C’est une force, voire un super-pouvoir des commentateurs d’arriver à passionner les téléspectateurs initiés ou non, et de transmettre des émotions fortes, dans une proportion qui n’est pas facile à trouver. Ils doivent susciter des émotions sans sombrer dans l’hyperbole et sans verser dans le sentimentalisme outrecuidant. Le piège dans lequel tombent certains, est de s’emballer pour des détails et d’en faire des tonnes.

Il y a la voix… Un critère qui est moins équitable, puisqu’en partie inné. Un commentateur peut travailler sa voix et son souffle. Mais le timbre capable de soulever une foule, de mettre les larmes aux yeux, de créer un souvenir inoubliable, c’est un don qui ne se travaille pas. Alexandre Pasteur, Grégoire Margotton, Alexandre Boyon, Julien Febreau, ou encore Patrick Montel possèdent ce timbre si particulier qui émeut aux larmes. 

Il y a la patte… Chaque commentateur mythique a sa touche personnelle qui fait que l’on ne l’oublie pas et que l’on attend l’événement sportif tout autant que la voix du commentateur. Le célèbre “Montez le son et rendez-vous au premier virage” de Julien Febreau est déjà iconique et légendaire. Quand j’entends cette phrase, j’ai le poil qui se hérisse, car je sais que l’instant tant redouté du départ est imminent. 

Lesté de lourdes responsabilités

Le métier de commentateur sportif est formidable, mais lourd de charges. La voix qu’ils ajoutent à l’image restera dans l’histoire et dans les mémoires autant que l’acte sportif. Aussi, ne doivent-ils pas se rater au moment fatidique, au risque de gâcher complètement l’événement. Ils n’ont pas de deuxième chance. Ils doivent trouver les mots justes au bon moment. 

A leur place dans ces grands instants, nul doute que je bafouillerais. Je serais facilement dépassé par l’évènement et perdrais mes moyens. De quoi tout gâcher…

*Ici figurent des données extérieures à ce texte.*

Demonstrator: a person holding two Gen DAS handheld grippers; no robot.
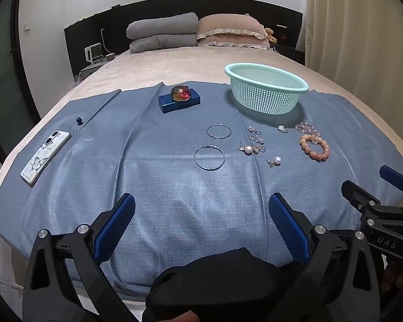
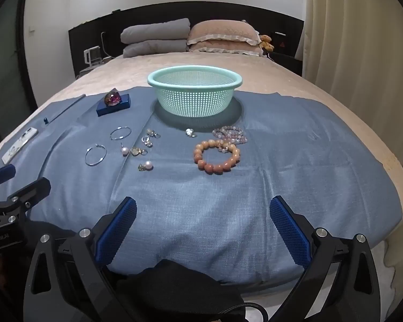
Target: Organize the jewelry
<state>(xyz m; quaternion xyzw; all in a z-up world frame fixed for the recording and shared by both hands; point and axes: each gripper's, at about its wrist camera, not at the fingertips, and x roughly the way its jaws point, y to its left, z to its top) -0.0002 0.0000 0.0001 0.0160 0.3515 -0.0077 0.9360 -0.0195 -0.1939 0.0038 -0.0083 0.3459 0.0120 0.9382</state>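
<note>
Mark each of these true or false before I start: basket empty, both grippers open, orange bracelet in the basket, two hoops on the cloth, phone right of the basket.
1. The basket is empty. True.
2. The left gripper and right gripper are open. True; nothing lies between the jaws.
3. The orange bracelet is in the basket. False; it lies on the cloth in front of it.
4. Two hoops lie on the cloth. True.
5. The phone is right of the basket. False; far left.

Both wrist cameras looking down at an angle from the foot of the bed (image 1: 174, 64), left view sitting further left, both sharing the blue cloth (image 2: 228, 193), basket (image 1: 266, 88) and headboard (image 2: 174, 13)
</note>
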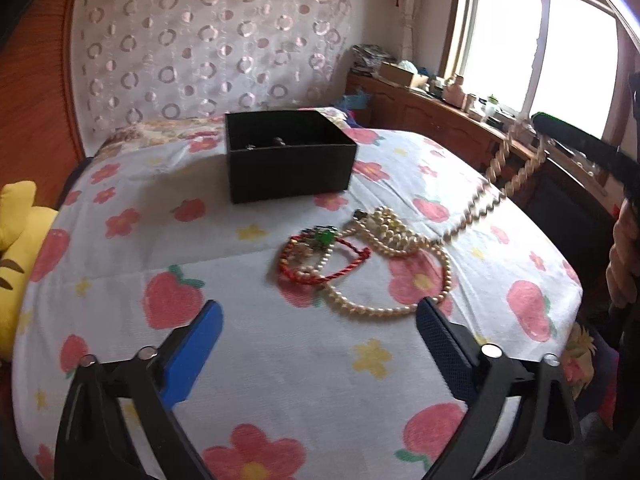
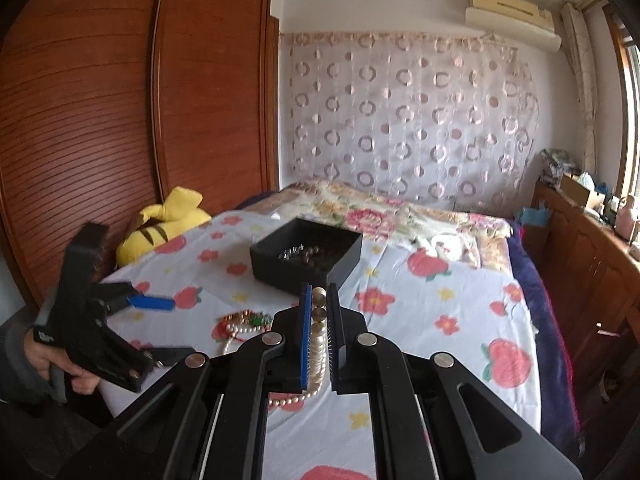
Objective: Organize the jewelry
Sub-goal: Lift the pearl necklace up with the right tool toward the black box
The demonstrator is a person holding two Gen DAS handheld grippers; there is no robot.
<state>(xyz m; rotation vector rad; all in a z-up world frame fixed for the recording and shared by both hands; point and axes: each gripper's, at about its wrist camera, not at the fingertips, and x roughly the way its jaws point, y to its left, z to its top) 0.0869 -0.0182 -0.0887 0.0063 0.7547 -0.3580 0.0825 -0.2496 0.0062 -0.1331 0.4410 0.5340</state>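
Bead strand [image 2: 319, 312] between right jaws

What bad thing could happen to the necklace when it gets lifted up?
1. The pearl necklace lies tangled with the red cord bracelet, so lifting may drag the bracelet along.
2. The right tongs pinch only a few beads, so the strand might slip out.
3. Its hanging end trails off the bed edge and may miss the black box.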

Imaginez… Si Julien Febreau avait perdu ses moyens dans le dernier tour de Pierre Gasly, qu’aurait-on dit ? 24 ans d’attente de victoire française, et un instant ruiné pour les spectateurs à cause d’un commentateur qui se rate. L’événement ne serait pas resté aussi fort. Tout le mythe s’effondrerait. 

Ils doivent donc à la fois s’emballer pour ce qu’ils voient, tout en restant lucide. Ils ne peuvent pas se laisser totalement submergé par les émotions. Cela requiert un immense de contrôle de soi.

Un remède à la mélancolie

J’ai une profonde admiration pour ces hommes car ils me font voyager dans l’espace et dans le temps. Mes souvenirs de jeunesse sont indissociables de ces grandes voix. Quand je me remémore la voix de tel ou tel commentateur, je retrouve les émotions telle que vécues sur l’instant. 

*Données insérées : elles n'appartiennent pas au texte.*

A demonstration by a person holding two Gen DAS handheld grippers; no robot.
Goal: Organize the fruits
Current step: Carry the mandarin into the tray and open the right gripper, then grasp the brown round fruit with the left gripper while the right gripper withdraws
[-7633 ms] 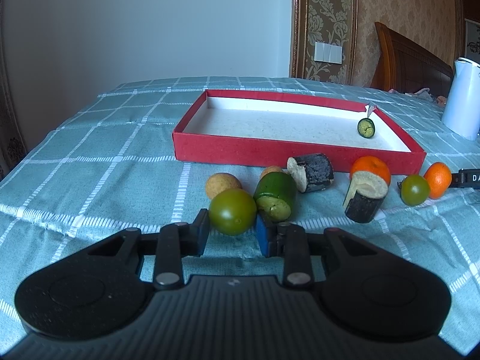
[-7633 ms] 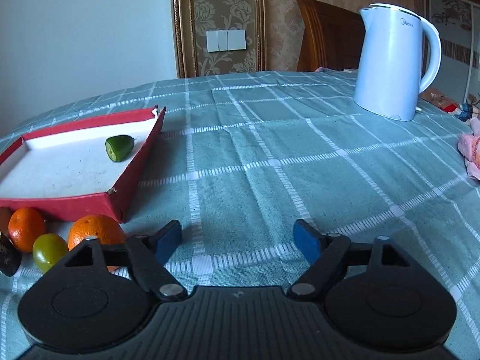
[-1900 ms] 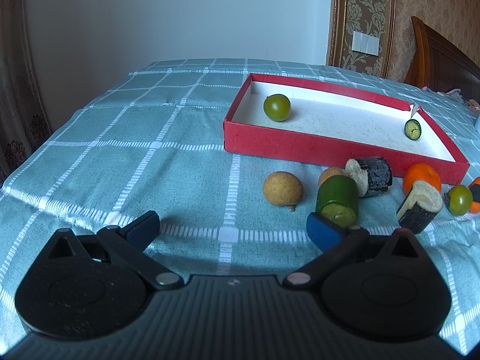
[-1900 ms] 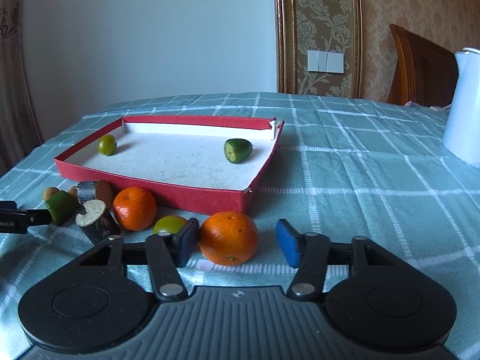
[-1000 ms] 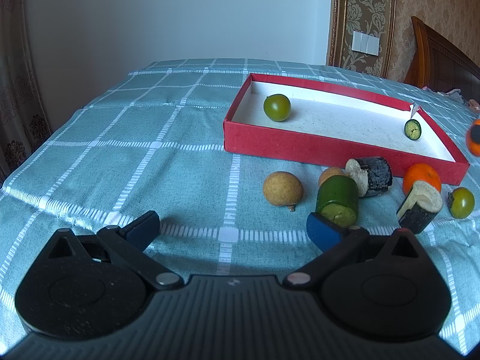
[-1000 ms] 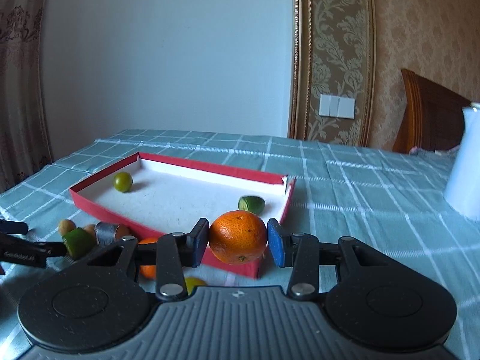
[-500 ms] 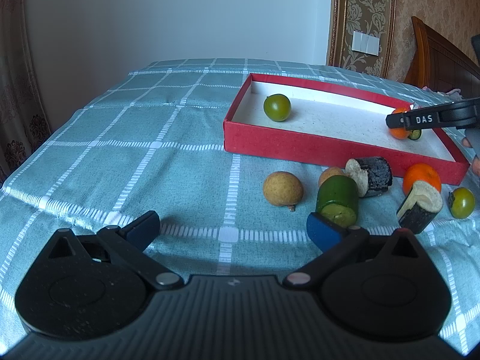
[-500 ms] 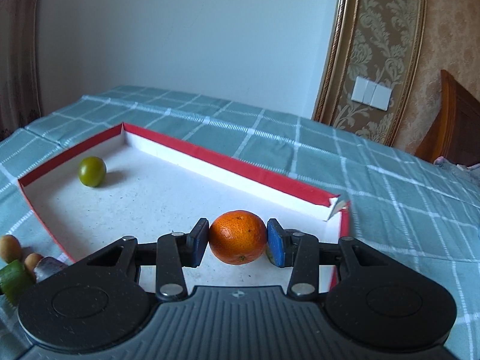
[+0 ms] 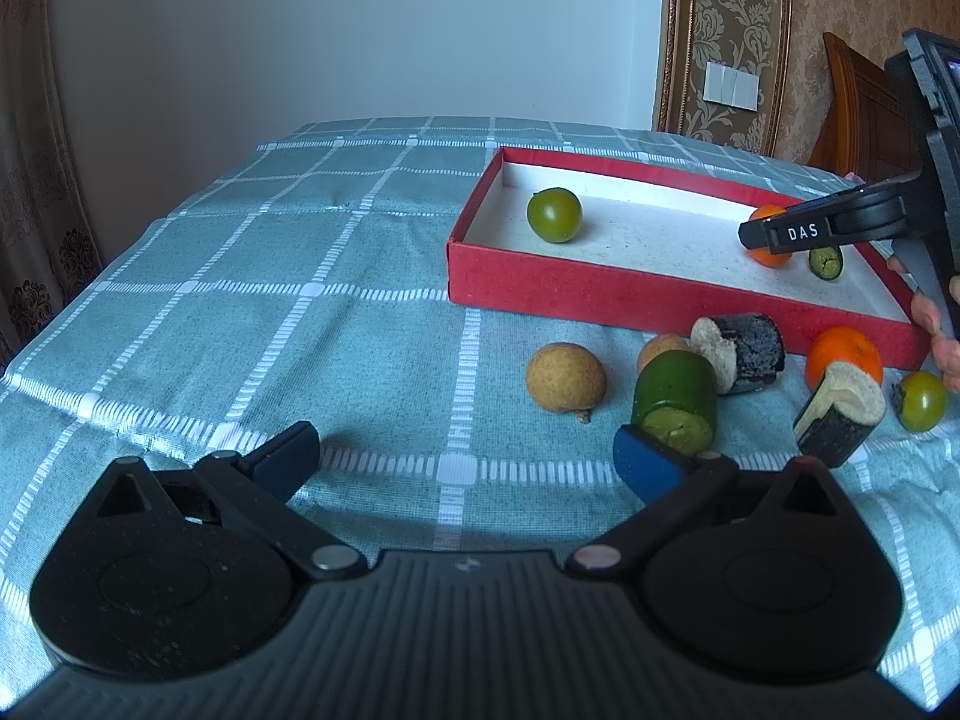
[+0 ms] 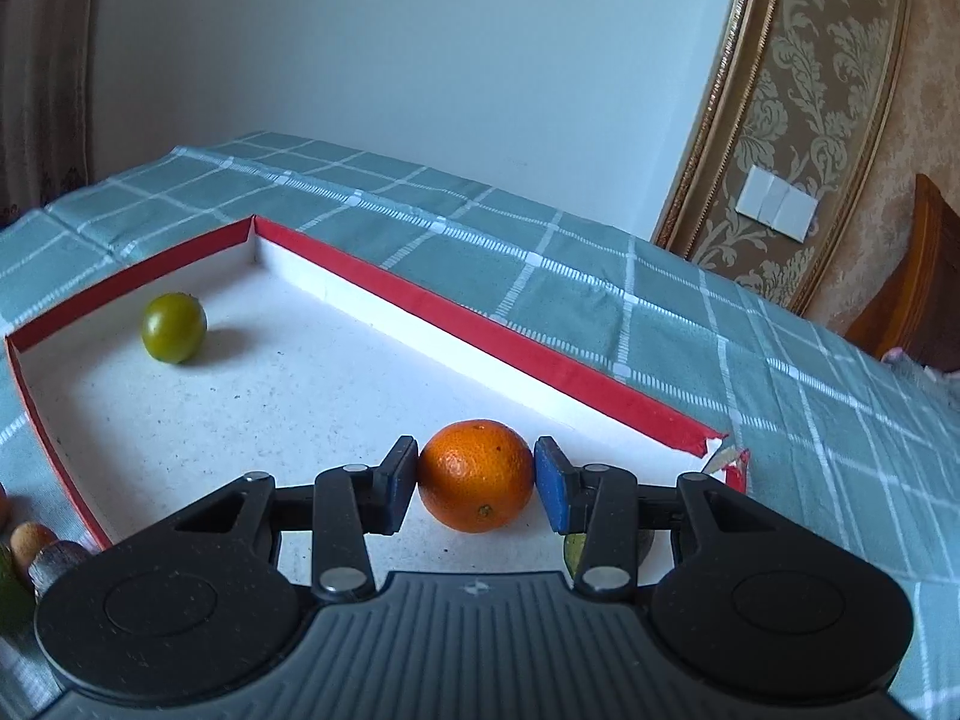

Les voix des commentateurs du Tour me transportent dans les vacances de mes jeunes années. Celles des JO, ou du Foot, me ramènent à ces instants où tout chavire en un dixième de seconde et où la folie envahit absolument tout. 

Quand je fais du sport, j’aime imaginer la voix de mes commentateurs préférés dans ma tête qui s’emballent devant mes exploits.

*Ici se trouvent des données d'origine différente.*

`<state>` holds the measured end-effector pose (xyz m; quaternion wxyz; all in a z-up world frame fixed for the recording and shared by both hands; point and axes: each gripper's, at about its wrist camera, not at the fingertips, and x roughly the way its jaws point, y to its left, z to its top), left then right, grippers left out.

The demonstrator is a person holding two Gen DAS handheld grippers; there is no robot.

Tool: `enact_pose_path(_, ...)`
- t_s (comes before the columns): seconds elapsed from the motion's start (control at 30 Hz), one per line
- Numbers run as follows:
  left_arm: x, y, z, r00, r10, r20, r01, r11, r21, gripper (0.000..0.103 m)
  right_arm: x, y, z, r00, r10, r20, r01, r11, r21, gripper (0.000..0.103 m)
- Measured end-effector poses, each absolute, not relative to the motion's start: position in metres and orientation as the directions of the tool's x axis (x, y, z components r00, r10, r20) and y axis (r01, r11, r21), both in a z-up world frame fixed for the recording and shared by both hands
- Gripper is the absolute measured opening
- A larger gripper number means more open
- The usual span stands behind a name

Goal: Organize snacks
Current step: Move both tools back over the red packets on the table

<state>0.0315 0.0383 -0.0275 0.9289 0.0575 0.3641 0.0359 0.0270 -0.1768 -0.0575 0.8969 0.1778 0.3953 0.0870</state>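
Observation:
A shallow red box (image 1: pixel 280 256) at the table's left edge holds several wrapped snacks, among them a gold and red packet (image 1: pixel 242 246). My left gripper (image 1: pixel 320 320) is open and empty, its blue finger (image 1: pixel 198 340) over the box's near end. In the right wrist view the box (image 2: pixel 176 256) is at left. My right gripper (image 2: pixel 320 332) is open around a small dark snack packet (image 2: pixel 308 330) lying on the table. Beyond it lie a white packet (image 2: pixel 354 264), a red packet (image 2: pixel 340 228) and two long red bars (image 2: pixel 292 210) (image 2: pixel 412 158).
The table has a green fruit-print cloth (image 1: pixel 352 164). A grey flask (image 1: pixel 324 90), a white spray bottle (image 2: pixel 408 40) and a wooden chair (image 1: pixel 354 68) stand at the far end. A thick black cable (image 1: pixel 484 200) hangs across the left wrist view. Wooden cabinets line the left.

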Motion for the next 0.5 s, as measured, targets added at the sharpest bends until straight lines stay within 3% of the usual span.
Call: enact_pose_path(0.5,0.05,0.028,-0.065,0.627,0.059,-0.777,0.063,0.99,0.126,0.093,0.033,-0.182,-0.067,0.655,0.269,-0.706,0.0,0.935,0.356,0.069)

Parfois même en période de coup de blues, je me suis repassé des vidéos d’exploits sportifs, juste pour écouter à nouveau ces voix vibrantes d’émotions. Cela permet de sortir des plus grands moments de mélancolie. C’est d’une efficacité redoutable.

Qui d’autre a autant de pouvoir ?

C’est la raison de cet éloge du commentateur sportif. Car je m’interroge: 

Qui d’autre possède ce pouvoir si fort sur nos émotions et nos souvenirs ? 

Qui d’autre peut se vanter de nous accompagner pendant autant de temps ? 

Qui d’autre a une aussi grande présence dans nos têtes et nos imaginaires ?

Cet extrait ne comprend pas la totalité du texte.